Accelerate Time To Insight For AI And HPC

SPONSORED FEATURE: So, you’re finally ready to jump on the AI bandwagon. You have oodles of data lying around your company and you’re eager to unlock its value. But wait a minute – is your infrastructure ready to handle it? Look closely, and you’re likely to find bottlenecks that will choke your AI pipelines. Fixing those issues is a vital part of the AI journey.

With the current interest in generative AI, there has never been a better time to get your infrastructure ready for AI workloads. In August 2023, McKinsey reported that generative AI had prompted plans from 40 percent of organizations to increase their overall investment in AI.

Today, companies are using both generative and non-generative AI for a wide variety of enterprise use cases. The top one is customer service, according to Forbes Advisor’s survey of 600 business owners. In second place is cybersecurity or fraud management, as 51 percent of companies explore the use of machine learning to spot suspicious activity. The use of AI for enterprise digital assistants comes in third, indicating a strong interest in the generative AI that increasingly underpins those personal productivity agents. Then come CRM, inventory management, and content production.

Cloud computing has powered a lot of these AI use cases, but it’s often cheaper for larger companies to handle at least part of the AI workload on their own premises.
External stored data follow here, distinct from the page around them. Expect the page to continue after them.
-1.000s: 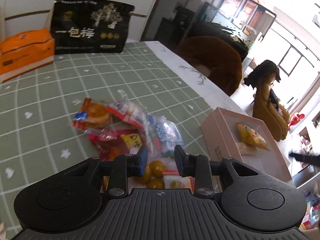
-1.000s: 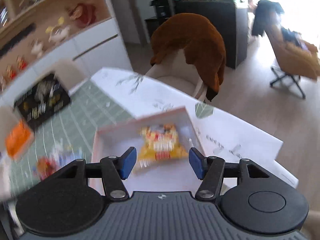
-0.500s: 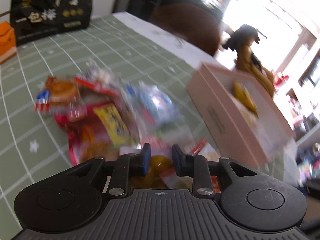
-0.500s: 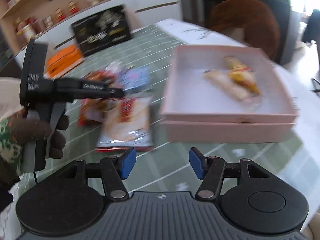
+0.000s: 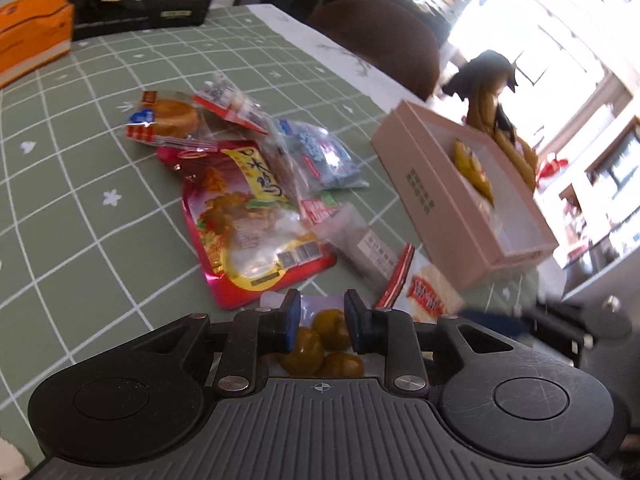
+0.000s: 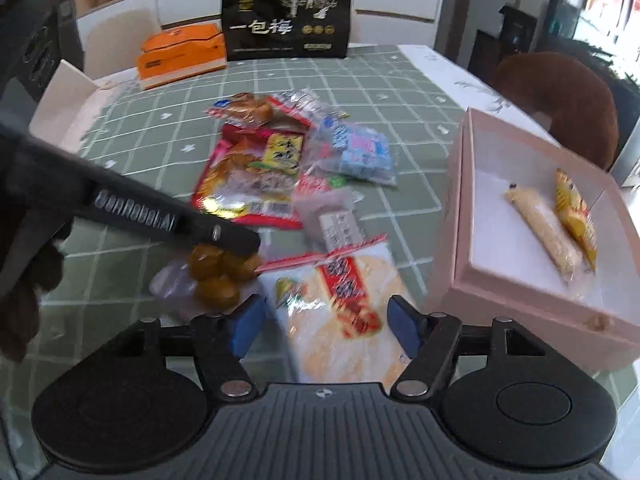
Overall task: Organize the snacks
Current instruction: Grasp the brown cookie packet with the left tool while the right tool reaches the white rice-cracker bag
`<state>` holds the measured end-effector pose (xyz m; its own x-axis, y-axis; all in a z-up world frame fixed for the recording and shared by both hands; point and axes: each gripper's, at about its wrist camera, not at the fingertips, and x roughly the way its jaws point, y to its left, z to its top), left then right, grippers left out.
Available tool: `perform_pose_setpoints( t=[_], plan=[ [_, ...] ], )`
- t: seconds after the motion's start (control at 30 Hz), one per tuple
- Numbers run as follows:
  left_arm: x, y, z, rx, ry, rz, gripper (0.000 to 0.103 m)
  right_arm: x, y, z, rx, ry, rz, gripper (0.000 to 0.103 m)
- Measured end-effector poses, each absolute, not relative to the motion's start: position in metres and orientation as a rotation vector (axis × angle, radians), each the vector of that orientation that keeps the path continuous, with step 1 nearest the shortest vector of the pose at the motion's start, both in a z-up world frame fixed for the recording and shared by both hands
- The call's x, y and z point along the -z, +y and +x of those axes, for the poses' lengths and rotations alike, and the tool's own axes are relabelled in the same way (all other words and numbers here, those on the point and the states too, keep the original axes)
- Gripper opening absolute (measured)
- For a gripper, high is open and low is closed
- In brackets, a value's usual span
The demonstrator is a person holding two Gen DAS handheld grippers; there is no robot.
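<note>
Clear pkt of brown round sweets [image 5: 320, 340] [image 6: 218, 276] lies near the table's front edge, at the near end of the snack heap — left gripper [image 5: 319, 316] down over it, its two fingers straddling the pkt, narrow gap; whether they pinch it, cannot tell. Right gripper [image 6: 324, 320] spread wide, nothing between its fingers, over a rice-cracker pkt [image 6: 340, 308] just right of the sweets. Behind: red pouch [image 6: 248, 176], blue-white bag [image 6: 356, 152], wrapped bun [image 6: 244, 110]. Pink box [image 6: 452, 260] at right edge — two wrapped snacks inside. Far edge: orange box [image 6: 180, 56], black bag [image 6: 286, 20]. Green grid cloth [image 5: 80, 184].
</note>
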<state>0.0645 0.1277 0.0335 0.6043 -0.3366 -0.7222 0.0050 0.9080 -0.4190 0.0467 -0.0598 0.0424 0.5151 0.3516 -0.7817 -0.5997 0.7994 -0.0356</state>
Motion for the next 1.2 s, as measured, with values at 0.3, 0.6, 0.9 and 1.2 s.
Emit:
perform_pose_setpoints(
  t=[0.3, 0.6, 0.9, 1.2],
  plan=[
    [-0.039, 0.100, 0.115, 0.066, 0.848, -0.419, 0.028, -0.046, -0.117, 0.025, -0.516, 0.879, -0.240, 0.043],
    [-0.031, 0.051, 0.135, 0.267, 0.928, -0.196, 0.027, -0.064, -0.141, 0.023, -0.450, 0.828, -0.174, 0.059],
    [-0.024, 0.058, 0.060, 0.377, 1.006, -0.347, 0.026, -0.054, -0.129, 0.017, -0.491, 0.862, -0.168, 0.059],
    [-0.044, 0.048, 0.014, 0.312, 0.902, -0.313, 0.026, -0.039, -0.160, -0.001, -0.344, 0.848, -0.280, 0.059]
  ],
)
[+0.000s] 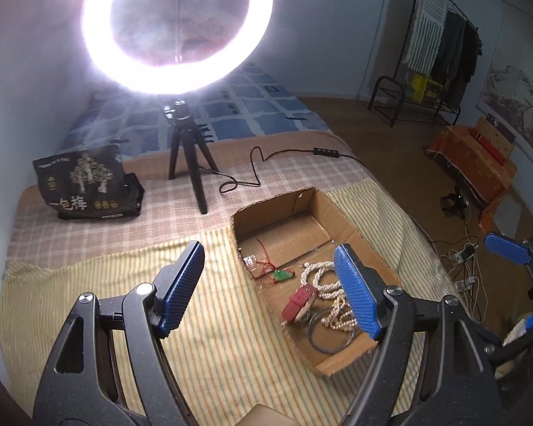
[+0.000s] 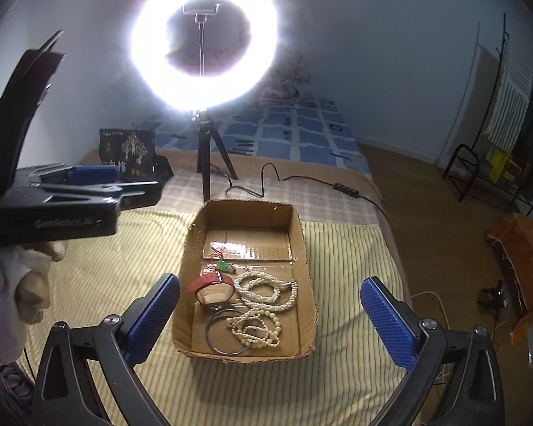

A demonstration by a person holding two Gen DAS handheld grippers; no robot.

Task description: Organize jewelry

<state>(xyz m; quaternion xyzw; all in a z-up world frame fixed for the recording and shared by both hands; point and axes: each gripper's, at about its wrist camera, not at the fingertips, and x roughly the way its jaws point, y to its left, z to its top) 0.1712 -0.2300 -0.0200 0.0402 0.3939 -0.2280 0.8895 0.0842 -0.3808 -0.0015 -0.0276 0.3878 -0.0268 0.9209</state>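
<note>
Jewelry is gathered in the near half of an open cardboard box [image 2: 303, 248] set on a striped cloth [image 2: 124, 266] over the bed. Pearl strands [image 2: 266, 291], a red-strapped watch [image 2: 213, 285], a dark bangle [image 2: 209, 333] and a green pendant [image 2: 224, 267] are shown. Left tongs [image 1: 266, 287] and right tongs [image 2: 270, 323] are held spread, nothing between them.

Necklaces [image 2: 263, 305] lie in the box [image 2: 303, 234], lamp [image 2: 209, 163] behind.

Left gripper [image 1: 270, 287] gaping, empty — right gripper [image 2: 270, 319] likewise.
</note>
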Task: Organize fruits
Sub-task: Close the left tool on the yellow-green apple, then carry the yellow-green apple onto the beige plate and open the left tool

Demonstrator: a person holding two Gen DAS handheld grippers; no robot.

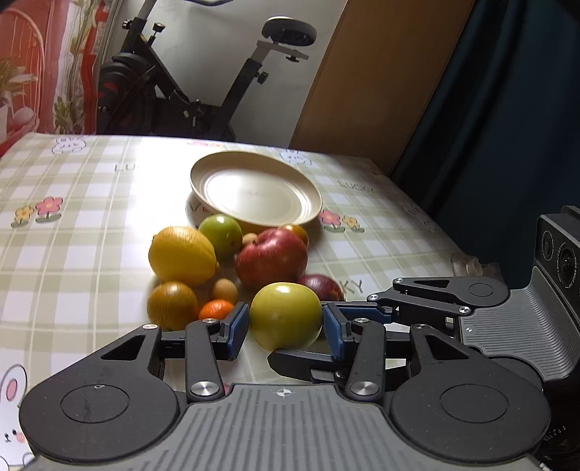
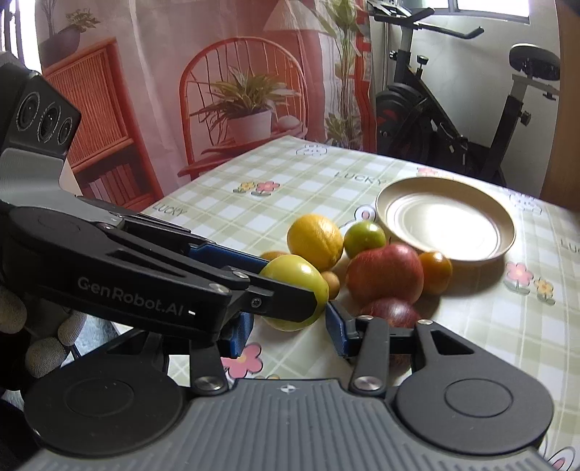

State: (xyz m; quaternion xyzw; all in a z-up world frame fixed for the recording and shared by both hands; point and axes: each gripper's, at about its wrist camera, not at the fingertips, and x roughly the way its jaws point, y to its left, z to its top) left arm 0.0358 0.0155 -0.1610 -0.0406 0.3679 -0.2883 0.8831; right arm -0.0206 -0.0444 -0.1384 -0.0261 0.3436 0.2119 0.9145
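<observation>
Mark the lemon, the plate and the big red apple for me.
lemon (image 1: 182, 255), left wrist view, middle of its yellow skin
plate (image 2: 502, 242), right wrist view, near right rim
red apple (image 1: 271, 256), left wrist view, centre of its front face

Lit by daylight from a window (image 2: 489, 9) high at the back. Strong white glare on the plate (image 2: 445, 223) and the glossy tablecloth (image 1: 152, 170). Soft shadows under the fruit. Slightly blurred throughout, bent and dark toward the corners.
</observation>
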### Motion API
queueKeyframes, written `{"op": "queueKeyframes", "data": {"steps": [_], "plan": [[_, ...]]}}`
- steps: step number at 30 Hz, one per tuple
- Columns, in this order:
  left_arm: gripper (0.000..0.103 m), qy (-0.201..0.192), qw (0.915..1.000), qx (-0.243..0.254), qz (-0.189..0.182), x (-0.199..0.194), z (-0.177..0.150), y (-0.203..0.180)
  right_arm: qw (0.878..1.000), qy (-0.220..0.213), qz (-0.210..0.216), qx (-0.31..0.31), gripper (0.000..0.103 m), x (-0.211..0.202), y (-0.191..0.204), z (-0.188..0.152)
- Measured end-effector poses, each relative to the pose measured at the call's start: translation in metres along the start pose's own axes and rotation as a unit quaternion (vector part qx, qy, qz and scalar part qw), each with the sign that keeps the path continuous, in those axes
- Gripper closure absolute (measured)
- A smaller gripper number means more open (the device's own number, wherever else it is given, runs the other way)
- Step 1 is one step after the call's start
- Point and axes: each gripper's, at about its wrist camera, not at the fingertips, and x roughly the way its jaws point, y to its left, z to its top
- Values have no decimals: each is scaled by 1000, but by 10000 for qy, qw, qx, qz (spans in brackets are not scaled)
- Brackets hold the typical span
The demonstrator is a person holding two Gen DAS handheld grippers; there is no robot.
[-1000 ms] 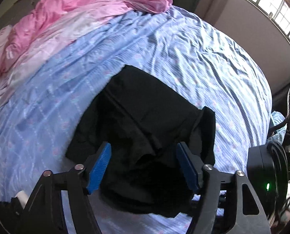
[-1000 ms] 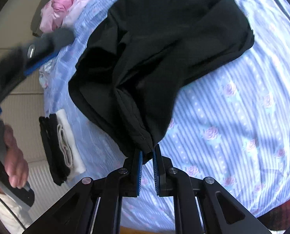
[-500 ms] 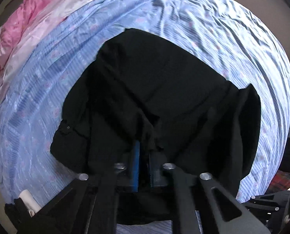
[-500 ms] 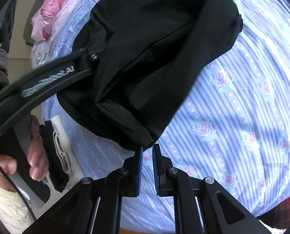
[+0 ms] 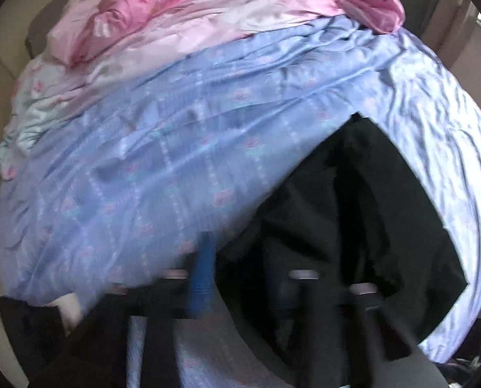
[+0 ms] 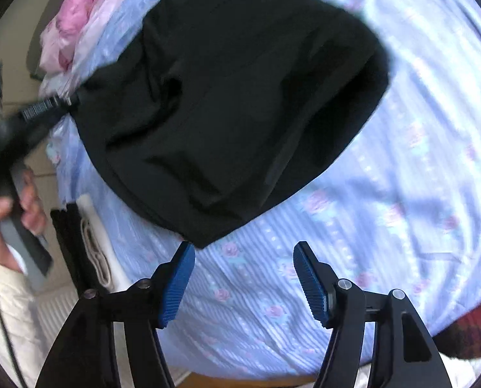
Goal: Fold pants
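The black pants (image 6: 227,106) lie bunched on the bed's blue sheet (image 6: 402,177), near its front edge. The right gripper (image 6: 243,278) has its jaws wide apart and holds nothing, just in front of the pants' corner. The left gripper (image 5: 240,278) is blurry; it reaches the pants' side edge, but I cannot tell how its jaws stand.
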Motion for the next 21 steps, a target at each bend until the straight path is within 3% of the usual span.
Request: {"op": "queueKeyframes", "data": {"steps": [1, 5, 6, 7, 10, 13, 17, 21], "plan": [[37, -62, 9999, 5, 114, -2, -3, 0, 10000, -64, 29, 30, 38, -9, 2, -1], [37, -430, 9922, 198, 1156, -26, -14, -1, 9960, -692, -70, -560, 38, -50, 17, -9], [37, -567, 9912, 196, 1184, -35, -17, -2, 9937, -848, -140, -722, 38, -55, 19, -9], [37, -674, 9921, 174, 1047, -43, -19, -5, 9906, -1024, -221, -882, 38, -60, 18, -7], [37, -832, 9960, 299, 97, -64, -29, -26, 9841, -1225, -537, -1165, 38, -62, 5, 8], [37, -970, 9879, 1142, -399, -72, -42, -79, 9818, -1356, -768, -1085, 38, -63, -17, 27], [37, -860, 9790, 1831, -244, -47, -45, -138, 9810, -1397, -977, -929, 38, -67, -43, 52], [37, -743, 9800, 1831, 249, -12, -43, -170, 9796, -1420, -1088, -918, 38, -70, -53, 59]]}}
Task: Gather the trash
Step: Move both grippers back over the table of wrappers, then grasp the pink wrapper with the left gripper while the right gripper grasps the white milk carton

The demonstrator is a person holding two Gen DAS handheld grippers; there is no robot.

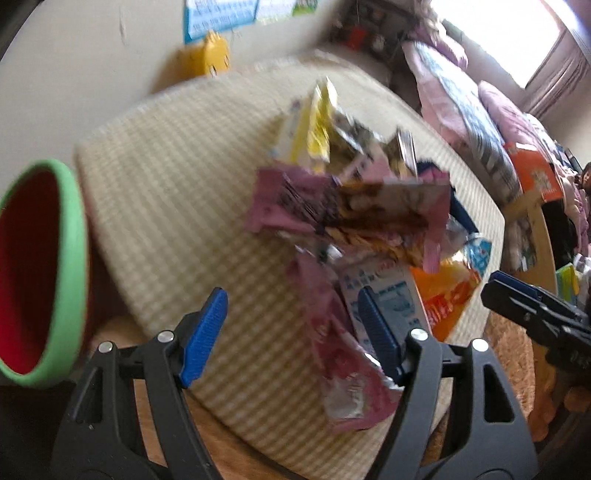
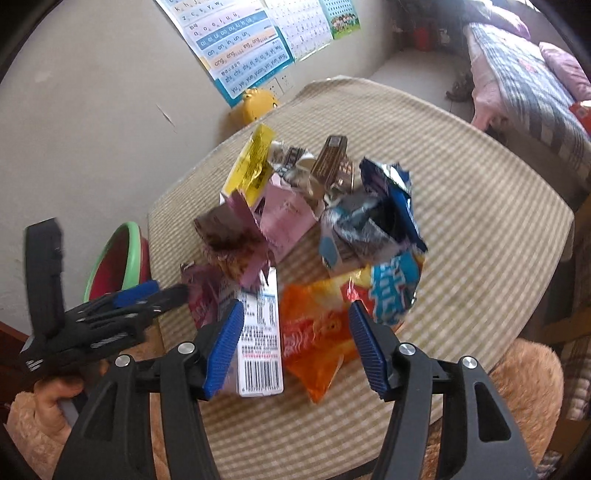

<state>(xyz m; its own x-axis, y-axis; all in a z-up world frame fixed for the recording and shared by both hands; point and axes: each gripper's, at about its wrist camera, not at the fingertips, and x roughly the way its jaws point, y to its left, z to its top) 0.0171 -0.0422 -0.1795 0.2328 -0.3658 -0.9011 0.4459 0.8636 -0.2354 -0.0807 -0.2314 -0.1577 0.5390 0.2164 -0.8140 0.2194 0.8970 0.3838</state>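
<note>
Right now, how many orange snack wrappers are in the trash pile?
1: the orange wrapper lies at the pile's near edge, between the right gripper fingers, untouched. Others may hide underneath.

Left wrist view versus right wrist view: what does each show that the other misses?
Only the left wrist view shows the bright window and the right gripper at its edge. Only the right wrist view shows the left gripper and readable print on the wall chart. Both show the wrapper pile, the checked mat, the green-rimmed bin and the yellow toy.
</note>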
However, they face two key challenges.

Shortcomings in enterprise infrastructure

The first is that their existing infrastructure is often inadequate to support the unique requirements found in AI workloads, warns Steve Eiland, global HPC/AI storage product manager at Lenovo.
“As many folks start to understand what they want to do with their AI solution and put it together, they don’t figure out where the bottlenecks are in their systems,” Eiland says. They run into performance issues as they struggle to build and execute the data pipelines that feed hungry machine learning applications.

Eiland breaks those data pipelines into four main components. The first is data ingestion, which handles upstream filtering and buffering. Second comes data preparation, in which data scientists clean, normalize, and aggregate data for the training process. This is also the part of the pipeline where human operators will apply metadata to that data, labelling it for supervised machine learning.

Then comes training, the compute-intensive process in which the statistic model for inference is created. As data scientists know all too well, this is an iterative process that often requires many training runs to fit the desirable outcomes as accurately as possible. Eiland also includes post-training data archiving as part of the data pipeline.

“Instead of putting a seamless infrastructure together, companies break each piece into segments and each piece ends up working as a silo,” Eiland says. “Those silos cause latency and timing issues, and everybody’s also doing their own thing within their own silo.”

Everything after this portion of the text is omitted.